Under the hood and working with .Net, TDD, Software Design, and Agile Stuff

TDD Design Starter Kit - Static Methods and Singletons May Be Harmful

Static methods can be a cool solution to many issues and they're definitely convenient. I routinely use static methods in place of specialized constructor functions. Sometimes it is absolutely necessary to maintain state between method calls or across threads and static methods are a logical choice. However, sometimes static methods do not mix well with Test Driven Development. A direct reference to a static method from one class to a second class means that the first class is strongly coupled to everything that the second class uses. Keeping any kind of state in static members can also interfere with your unit tests (more on that here). Always be cognizant of this fact before you create a static method.

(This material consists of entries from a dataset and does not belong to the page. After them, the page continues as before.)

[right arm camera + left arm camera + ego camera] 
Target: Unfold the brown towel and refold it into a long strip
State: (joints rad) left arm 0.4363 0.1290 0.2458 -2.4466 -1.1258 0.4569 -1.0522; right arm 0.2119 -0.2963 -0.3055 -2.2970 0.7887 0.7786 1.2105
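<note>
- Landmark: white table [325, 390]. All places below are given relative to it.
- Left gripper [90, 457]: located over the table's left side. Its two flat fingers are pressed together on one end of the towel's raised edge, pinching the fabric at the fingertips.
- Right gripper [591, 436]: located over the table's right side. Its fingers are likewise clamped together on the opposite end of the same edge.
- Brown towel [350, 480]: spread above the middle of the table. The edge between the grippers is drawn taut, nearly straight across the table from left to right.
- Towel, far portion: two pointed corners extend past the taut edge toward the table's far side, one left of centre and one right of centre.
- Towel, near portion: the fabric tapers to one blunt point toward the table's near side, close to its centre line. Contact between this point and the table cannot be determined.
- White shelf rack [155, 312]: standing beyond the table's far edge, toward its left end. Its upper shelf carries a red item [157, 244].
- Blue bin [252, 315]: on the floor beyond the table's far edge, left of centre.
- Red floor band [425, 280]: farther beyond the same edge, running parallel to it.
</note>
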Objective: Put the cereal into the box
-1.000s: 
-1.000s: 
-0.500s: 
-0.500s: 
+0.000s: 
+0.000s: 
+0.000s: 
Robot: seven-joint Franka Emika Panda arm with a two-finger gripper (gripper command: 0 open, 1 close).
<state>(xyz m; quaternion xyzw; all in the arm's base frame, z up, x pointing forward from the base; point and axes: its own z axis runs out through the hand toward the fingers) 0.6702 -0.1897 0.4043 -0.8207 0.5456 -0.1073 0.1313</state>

Just to get this one out of the way, you cannot mock (or stub) a static method, period. Crying or wailing about it won't help. There is no easy way to substitute in a stubbed implementation for a static method. For that reason alone, I advise developers to never do anything in a static method that calls out of the current AppDomain (HttpContext objects, database calls, MSMQ manipulation, etc.). Even if you need to use a static (or thread local storage or HttpContext storage) field to maintain state, all consumers should access this cached state through some type of abstraction interface for easier testing.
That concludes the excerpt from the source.